Trechona venosa

Scientific classification
- Kingdom: Animalia
- Phylum: Arthropoda
- Subphylum: Chelicerata
- Class: Arachnida
- Order: Araneae
- Infraorder: Mygalomorphae
- Family: Dipluridae
- Genus: Trechona
- Species: T. venosa
- Binomial name: Trechona venosa Latreille, 1832

= Trechona venosa =

- Genus: Trechona
- Species: venosa
- Authority: Latreille, 1832

Species of spider

Trechona venosa is a species of a venomous spider endemic to South America.

== Description and behavior ==
Trechona venosa is a large South American mygalomorphae, they grow from 3 to 4.5 in length (1.2–1.8 inches). In wingspan, they can grow from 6 to 7 cm, equivalent to 2.4–2.8 inches respectively, while the fangs measure 3–4 mm in length. Its color is black or brownish-gray, with yellow stripes on the abdomen. Trechona venosa is not an aggressive spider, inhabiting plants in the tropical forests of the Atlantic Forest.

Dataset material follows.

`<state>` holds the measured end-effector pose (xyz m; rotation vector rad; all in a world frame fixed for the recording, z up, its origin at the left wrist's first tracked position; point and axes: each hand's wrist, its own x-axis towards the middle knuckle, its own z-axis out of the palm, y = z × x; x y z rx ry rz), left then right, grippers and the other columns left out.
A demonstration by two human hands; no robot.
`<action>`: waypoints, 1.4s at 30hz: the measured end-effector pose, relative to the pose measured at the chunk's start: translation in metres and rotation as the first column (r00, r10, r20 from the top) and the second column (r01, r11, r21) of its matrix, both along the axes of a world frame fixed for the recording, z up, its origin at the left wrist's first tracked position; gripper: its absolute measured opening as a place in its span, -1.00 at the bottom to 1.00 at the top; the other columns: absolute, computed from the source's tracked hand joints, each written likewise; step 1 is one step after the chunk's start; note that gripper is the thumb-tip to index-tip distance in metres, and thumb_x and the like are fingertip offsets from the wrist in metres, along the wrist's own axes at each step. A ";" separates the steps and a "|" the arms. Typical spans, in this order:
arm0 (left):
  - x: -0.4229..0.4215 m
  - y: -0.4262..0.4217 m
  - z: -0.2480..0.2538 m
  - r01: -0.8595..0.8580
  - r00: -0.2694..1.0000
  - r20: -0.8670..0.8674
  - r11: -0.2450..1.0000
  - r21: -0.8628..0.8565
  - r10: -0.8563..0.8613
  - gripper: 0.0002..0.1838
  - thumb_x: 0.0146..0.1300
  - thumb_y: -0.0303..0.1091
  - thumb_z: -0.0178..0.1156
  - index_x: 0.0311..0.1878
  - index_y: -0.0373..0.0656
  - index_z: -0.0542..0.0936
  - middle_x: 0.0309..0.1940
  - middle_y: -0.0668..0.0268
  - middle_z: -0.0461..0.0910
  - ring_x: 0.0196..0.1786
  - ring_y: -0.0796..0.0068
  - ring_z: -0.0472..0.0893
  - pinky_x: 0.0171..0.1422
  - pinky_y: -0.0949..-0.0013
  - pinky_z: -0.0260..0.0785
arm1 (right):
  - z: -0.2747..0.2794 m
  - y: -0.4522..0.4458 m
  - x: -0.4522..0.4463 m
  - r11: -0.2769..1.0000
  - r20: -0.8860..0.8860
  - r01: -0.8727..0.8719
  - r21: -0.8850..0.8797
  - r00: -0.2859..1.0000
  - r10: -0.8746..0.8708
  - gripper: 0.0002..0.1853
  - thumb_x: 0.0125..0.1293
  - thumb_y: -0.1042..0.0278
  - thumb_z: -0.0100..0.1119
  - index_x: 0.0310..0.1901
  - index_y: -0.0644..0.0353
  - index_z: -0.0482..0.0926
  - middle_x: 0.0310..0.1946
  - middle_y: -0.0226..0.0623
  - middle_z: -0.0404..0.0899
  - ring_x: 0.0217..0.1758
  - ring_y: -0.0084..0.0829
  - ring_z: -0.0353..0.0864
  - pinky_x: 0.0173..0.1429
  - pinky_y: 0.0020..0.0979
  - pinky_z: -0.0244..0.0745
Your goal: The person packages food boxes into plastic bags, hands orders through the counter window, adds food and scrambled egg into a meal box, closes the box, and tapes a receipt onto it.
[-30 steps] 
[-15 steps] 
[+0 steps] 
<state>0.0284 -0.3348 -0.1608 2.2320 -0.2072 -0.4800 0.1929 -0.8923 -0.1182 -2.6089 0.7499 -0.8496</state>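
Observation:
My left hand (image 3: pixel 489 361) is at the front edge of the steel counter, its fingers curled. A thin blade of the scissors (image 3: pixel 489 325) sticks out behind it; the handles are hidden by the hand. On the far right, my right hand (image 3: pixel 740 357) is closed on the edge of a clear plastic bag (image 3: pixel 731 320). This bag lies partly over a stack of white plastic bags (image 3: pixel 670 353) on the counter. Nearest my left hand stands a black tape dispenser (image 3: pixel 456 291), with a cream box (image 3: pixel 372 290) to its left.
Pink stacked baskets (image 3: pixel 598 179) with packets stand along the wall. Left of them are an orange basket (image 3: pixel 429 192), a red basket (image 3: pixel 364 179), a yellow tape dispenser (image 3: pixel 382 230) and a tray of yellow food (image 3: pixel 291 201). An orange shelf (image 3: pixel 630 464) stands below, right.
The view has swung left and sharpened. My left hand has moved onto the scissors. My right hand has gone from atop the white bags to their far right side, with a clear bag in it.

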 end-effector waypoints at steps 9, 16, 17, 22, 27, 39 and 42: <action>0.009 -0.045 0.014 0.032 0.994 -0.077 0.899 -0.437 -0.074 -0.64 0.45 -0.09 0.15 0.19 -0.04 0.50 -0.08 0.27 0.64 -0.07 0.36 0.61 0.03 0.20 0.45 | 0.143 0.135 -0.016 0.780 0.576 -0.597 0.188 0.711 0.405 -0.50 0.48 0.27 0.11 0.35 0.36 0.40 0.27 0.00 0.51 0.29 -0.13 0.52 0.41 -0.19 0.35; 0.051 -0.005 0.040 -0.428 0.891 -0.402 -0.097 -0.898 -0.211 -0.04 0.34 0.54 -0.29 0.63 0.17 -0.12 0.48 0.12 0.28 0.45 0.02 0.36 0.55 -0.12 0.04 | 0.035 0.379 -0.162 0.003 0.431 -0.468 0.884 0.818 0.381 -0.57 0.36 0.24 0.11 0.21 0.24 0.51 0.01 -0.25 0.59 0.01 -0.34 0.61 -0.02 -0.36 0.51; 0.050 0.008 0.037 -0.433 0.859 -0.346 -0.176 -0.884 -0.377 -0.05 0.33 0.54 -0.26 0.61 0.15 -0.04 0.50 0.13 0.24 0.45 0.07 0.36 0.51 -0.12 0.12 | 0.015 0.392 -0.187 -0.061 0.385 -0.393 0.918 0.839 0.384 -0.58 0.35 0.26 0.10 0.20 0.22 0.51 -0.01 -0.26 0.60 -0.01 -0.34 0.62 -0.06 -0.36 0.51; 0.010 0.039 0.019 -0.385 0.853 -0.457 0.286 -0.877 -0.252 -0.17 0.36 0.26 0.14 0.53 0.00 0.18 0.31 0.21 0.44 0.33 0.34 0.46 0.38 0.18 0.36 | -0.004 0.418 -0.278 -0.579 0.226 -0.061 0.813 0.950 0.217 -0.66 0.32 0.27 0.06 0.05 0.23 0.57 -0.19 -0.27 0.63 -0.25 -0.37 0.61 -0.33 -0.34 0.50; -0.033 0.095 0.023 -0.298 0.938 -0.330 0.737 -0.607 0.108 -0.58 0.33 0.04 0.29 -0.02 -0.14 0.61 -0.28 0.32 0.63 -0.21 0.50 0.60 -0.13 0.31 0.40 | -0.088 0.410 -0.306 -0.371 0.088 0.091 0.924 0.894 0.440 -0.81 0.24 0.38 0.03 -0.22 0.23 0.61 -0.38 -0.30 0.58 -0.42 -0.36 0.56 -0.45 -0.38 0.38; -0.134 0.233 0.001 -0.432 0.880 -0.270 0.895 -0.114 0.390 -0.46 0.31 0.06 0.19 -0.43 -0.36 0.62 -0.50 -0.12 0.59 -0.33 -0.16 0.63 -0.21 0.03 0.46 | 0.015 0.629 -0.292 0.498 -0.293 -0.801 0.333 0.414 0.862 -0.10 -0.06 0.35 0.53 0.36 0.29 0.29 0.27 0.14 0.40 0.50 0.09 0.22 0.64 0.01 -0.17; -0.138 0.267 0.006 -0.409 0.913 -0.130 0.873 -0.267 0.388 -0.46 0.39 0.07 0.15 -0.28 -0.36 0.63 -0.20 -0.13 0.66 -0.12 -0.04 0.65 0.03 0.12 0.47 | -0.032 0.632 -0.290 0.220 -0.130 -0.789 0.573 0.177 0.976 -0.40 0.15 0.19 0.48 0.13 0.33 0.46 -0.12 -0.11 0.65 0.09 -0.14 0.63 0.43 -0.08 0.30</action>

They live on the edges of forests in places far from housing and human activity. They have nocturnal /twilight habits, they are solitary animals, meeting members of their species only during the mating season. They weave funnel-shaped webs.

== Distribution ==
These spiders are restricted to the Atlantic Forest of Brazil.

== Venom ==
The venom of Trechona venosa has a lethal dose of 0.070 mg for 20 grams rat by subcutaneous injection, and 0.030 mg by intravenous injection, 2 mg by intramuscular injection results in muscle contractions, paralysis and death in rats, while 0.4 mg results in death by tetanism, for pigeons, the lethal dose ranges from 0.01–0.007 mg, by intravenous injection. The average yield is 1.00 mg, and the maximum is 1.70 mg. Symptoms in mice include severe pain, tremors, salivation, urine output, paroxysmal tetany, spasmodic breathing movements and coma. Symptoms in humans are not known, as accidents are extremely rare, but symptomatic envenoming is possible.